The intervention group will attend a one-hour information session that will provide: 1) information about the importance of physical activity for maximising physical and mental health and preventing disability; 2) group discussion in overcoming the barriers to physical activity; 3) information and handbook of resources about existing opportunities for women over 50 years to participate in; 4) video case-study interviews of four female staff members aged over 50, and one female staff member aged over 80 who have overcome barriers to increase their physical activity; 5) tools to enhance physical activity participation (e.g. physical activity recording charts, guidance on goal setting), 6) the use of a pedometer or internet-connected activity tracker (Fitbit) for the duration of the study, to provide motivation and feedback to increase activity levels if desired, and 7) a free trial class at the university sports facility. An online discussion group will be set up for participants who wish to remain in contact, and a fortnightly email from the research team will be sent to provide information, motivation and support. The information session and follow-up email support will emphasise strategies to overcome barriers to participation. These will include incorporating physical activity into daily life through active transport, incidental physical activity and benefits to health and habit formation of even small increases in physical activity. The information session materials and sample physical activity recording charts will also be made freely available to participants.

The handbook of resources includes a list of local physical activity opportunities including on-campus activities and facilities for university and health service staff; websites for physical activity information and opportunities for the over 50s including a telephone-based coaching service; local council services and facilities; and free health and fitness applications available for smartphone devices. Information session participants will receive a pre-exercise screening tool and exercise intensity guidelines produced by Exercise Sports Science Australia, Fitness Australia, and Sports Medicine Australia [26] and will be advised to seek individual advice from a health professional if they have any concerns about increasing their physical activity or if they have an injury.

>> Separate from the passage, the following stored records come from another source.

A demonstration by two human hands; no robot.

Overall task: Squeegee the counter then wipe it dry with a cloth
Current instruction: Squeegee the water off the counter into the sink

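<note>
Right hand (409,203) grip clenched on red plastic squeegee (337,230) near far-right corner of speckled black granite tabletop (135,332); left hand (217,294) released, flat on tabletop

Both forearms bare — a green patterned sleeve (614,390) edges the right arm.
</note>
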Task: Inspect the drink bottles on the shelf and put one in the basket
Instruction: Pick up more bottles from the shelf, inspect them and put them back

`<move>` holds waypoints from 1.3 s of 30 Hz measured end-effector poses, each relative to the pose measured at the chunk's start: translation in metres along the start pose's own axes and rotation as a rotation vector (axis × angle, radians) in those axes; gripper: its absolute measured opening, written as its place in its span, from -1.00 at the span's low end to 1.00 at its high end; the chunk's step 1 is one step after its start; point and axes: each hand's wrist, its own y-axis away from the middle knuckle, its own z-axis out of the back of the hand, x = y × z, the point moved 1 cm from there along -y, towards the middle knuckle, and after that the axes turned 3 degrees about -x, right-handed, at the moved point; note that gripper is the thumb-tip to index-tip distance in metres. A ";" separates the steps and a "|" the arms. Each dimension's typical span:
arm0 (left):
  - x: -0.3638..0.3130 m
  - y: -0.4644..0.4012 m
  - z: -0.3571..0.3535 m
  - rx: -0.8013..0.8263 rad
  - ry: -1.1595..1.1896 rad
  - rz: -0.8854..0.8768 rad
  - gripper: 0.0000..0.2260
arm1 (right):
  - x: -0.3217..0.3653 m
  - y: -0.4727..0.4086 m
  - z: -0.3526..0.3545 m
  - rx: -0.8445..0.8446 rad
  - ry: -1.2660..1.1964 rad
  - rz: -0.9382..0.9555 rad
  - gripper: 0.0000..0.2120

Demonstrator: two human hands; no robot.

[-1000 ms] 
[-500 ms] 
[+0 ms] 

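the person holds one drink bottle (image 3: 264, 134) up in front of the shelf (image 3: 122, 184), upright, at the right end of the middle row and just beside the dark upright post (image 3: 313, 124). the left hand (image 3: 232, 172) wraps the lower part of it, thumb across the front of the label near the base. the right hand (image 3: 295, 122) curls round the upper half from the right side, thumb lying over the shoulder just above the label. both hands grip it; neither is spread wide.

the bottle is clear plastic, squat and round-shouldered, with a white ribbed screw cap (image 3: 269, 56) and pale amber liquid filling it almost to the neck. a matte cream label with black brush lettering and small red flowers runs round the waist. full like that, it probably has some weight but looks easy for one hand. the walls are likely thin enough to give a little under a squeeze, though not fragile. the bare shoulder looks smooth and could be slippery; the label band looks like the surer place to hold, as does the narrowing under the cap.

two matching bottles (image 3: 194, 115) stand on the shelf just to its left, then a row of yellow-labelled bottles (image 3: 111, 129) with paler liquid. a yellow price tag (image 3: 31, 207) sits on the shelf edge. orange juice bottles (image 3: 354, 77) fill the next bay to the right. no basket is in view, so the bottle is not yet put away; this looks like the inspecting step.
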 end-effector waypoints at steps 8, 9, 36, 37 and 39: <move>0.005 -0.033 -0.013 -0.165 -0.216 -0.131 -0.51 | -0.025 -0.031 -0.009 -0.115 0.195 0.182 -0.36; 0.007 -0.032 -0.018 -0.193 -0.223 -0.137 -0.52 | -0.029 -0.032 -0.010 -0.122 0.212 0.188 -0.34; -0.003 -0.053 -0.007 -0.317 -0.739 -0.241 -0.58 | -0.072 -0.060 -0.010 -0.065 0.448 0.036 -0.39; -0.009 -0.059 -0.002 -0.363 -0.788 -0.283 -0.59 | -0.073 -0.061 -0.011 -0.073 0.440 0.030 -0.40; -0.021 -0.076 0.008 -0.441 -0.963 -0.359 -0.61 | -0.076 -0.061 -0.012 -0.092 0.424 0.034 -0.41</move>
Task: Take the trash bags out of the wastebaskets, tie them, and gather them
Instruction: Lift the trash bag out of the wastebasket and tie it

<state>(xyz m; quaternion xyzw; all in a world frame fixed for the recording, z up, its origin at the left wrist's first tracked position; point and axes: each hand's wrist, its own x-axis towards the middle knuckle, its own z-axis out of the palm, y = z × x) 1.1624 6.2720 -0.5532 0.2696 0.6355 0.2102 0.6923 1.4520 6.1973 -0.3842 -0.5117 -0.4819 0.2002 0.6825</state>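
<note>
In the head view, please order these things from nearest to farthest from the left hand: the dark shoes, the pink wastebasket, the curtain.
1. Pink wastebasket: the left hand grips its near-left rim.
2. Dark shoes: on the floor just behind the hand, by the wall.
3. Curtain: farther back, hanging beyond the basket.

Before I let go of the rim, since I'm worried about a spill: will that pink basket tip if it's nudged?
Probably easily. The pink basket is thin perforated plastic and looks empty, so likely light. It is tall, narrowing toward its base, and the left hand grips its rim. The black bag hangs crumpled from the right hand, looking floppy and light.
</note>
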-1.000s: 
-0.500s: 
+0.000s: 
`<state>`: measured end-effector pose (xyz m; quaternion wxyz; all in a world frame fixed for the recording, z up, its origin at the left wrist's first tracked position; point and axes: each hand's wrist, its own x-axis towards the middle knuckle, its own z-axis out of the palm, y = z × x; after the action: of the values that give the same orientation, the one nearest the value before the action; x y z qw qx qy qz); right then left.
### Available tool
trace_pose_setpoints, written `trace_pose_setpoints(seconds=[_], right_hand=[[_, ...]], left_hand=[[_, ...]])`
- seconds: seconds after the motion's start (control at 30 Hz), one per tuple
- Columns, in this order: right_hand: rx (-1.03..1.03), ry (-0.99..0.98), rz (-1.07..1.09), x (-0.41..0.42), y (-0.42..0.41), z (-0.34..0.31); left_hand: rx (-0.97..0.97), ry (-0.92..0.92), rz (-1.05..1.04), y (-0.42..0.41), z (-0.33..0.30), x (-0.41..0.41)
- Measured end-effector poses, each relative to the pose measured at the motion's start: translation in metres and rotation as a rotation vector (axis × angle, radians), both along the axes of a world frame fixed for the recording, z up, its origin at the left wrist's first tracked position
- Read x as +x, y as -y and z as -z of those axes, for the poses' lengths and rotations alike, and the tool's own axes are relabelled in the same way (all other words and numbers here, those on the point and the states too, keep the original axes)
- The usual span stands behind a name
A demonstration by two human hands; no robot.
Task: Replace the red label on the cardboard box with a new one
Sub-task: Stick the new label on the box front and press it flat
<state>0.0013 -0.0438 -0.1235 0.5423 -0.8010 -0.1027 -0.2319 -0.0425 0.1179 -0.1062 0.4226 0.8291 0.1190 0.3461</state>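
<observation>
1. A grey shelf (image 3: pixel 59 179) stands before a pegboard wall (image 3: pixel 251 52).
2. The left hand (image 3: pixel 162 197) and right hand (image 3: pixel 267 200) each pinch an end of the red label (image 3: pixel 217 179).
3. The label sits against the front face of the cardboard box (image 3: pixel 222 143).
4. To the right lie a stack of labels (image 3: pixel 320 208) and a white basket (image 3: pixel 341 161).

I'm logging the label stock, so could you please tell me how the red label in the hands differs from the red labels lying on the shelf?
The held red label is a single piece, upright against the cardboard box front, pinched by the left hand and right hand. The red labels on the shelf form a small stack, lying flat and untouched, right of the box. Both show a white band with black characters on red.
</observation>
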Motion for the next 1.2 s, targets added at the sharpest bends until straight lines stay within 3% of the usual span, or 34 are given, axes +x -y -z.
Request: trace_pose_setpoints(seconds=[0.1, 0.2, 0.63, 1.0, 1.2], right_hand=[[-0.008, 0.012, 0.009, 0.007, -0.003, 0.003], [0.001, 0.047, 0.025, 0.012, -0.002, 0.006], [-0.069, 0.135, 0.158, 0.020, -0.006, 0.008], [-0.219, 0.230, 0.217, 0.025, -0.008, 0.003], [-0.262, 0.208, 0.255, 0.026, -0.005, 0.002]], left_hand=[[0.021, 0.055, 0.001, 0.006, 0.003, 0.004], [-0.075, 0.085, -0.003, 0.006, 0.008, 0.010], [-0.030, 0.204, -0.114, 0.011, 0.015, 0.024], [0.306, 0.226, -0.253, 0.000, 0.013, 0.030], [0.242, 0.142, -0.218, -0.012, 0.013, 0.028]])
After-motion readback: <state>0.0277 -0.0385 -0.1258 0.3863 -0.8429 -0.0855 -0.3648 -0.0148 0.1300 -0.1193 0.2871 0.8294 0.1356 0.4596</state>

Participants will attend the information session during their lunch hour at their workplace. For participants who are not able to attend in person, a video conferencing facility will be provided. For participants unable to attend the scheduled session times, a recording of the session will be provided via an online webinar link. These participants will be able to email or phone the presenters with any questions after viewing the webinar. The information session will be presented by physical activity researchers and sports facility staff who will also facilitate discussion. Table 1 summarises the content of the intervention using the TIDieR checklist [25].

Table 1 Intervention description using the Template for Intervention Description and Replication (TIDieR) checklist [25]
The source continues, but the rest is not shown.